--- What you have to do ---
A line qualifies if it holds the string "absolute". Copy every qualifying line from the records.

--- Extracted data entries ---
[Start of section]
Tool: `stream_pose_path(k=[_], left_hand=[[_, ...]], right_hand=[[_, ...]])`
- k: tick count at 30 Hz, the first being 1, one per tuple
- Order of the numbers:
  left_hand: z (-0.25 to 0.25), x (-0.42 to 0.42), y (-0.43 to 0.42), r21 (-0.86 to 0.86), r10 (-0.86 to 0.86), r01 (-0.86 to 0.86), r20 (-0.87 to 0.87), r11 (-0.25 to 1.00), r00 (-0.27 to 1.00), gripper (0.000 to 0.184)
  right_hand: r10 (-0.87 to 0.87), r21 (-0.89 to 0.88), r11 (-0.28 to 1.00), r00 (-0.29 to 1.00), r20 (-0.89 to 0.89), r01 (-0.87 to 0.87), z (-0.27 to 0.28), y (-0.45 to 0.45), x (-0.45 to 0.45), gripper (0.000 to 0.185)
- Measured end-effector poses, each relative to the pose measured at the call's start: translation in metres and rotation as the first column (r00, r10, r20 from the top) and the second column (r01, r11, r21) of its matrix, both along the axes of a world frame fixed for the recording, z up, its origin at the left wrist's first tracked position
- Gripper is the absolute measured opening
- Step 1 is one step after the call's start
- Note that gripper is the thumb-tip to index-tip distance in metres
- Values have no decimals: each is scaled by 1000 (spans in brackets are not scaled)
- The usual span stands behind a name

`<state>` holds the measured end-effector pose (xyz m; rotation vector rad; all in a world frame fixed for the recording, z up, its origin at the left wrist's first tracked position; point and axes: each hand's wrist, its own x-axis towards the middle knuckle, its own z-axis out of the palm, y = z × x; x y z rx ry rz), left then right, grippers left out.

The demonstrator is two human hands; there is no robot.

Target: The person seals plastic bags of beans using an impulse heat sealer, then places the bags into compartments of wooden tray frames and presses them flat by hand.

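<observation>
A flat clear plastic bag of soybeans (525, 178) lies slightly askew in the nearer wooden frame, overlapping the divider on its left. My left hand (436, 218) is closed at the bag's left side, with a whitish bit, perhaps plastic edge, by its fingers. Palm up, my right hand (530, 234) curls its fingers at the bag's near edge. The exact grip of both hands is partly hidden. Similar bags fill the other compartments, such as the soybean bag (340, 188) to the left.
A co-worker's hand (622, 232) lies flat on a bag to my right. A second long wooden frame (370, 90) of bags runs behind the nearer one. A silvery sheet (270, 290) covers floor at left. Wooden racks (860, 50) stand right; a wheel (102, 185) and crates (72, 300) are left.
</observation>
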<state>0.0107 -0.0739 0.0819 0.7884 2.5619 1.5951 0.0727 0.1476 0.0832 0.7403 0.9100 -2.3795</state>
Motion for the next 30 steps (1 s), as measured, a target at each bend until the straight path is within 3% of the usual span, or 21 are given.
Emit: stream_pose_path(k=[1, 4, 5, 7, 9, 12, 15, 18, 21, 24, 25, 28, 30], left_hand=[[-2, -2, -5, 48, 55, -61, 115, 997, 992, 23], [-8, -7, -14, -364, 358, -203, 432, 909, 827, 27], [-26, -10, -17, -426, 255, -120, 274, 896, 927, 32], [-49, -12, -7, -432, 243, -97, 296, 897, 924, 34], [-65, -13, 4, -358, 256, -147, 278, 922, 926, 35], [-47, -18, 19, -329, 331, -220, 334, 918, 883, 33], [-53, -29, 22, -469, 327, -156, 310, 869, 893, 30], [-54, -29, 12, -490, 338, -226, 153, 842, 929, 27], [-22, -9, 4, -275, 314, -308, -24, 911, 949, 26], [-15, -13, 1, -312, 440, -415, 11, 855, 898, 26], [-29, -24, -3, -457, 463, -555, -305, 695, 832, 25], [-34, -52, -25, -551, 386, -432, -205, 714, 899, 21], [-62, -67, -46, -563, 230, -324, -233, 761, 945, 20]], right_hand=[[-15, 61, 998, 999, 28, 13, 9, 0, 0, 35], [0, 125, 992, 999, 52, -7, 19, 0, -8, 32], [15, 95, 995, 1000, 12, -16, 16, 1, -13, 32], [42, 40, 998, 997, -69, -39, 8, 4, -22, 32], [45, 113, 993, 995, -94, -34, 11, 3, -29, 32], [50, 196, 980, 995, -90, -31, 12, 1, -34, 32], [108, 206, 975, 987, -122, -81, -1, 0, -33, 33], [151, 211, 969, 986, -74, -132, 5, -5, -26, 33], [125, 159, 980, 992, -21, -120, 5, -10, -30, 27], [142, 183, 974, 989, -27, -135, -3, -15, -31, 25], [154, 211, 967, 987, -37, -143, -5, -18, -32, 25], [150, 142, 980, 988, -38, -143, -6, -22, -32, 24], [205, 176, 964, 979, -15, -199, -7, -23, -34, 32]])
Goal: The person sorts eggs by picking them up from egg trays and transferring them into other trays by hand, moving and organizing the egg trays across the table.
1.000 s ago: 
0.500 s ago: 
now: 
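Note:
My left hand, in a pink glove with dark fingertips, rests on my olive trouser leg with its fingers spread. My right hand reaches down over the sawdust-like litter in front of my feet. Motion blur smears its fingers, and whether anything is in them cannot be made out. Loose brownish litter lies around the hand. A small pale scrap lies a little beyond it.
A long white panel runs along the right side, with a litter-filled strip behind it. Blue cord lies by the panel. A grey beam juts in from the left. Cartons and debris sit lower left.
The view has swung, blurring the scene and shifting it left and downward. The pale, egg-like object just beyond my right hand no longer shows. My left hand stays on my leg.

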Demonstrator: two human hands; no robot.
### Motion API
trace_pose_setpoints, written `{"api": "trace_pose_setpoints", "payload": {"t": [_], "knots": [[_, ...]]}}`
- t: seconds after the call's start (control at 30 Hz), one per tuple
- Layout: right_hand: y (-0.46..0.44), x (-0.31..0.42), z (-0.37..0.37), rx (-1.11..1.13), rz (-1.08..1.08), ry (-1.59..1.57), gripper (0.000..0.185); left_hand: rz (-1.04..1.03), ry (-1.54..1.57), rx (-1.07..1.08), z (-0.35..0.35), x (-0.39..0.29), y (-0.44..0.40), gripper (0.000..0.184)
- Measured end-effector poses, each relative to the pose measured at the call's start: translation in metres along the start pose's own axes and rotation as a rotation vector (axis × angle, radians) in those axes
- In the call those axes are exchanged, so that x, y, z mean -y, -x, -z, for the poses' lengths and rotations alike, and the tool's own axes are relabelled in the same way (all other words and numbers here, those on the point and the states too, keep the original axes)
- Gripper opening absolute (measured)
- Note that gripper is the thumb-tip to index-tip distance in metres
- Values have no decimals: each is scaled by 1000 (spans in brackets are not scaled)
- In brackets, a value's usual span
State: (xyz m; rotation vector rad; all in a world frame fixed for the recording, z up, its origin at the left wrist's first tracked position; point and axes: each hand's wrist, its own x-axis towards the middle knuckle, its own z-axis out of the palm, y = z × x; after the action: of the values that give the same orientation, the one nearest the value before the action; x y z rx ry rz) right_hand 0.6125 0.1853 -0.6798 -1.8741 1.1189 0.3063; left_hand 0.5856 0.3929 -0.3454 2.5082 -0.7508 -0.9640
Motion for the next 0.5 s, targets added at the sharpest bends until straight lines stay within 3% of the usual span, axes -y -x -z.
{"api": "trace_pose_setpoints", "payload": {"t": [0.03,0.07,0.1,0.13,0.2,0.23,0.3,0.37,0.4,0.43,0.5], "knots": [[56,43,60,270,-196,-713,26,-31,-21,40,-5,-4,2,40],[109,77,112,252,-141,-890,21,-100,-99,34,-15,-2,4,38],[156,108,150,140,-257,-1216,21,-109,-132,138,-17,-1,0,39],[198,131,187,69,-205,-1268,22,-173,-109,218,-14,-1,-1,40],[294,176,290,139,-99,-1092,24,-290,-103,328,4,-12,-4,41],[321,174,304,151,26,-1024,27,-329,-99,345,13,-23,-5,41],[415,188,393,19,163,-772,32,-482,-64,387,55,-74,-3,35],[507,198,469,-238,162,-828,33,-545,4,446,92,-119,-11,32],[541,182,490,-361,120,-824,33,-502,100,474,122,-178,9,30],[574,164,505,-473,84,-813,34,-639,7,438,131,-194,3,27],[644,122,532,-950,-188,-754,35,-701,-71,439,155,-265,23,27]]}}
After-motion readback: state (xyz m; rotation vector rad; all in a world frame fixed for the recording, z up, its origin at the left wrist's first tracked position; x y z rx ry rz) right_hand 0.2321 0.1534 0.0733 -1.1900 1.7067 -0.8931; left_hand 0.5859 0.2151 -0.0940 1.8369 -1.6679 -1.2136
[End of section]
--- Response ---
- Gripper is the absolute measured opening
- Gripper opening absolute (measured)

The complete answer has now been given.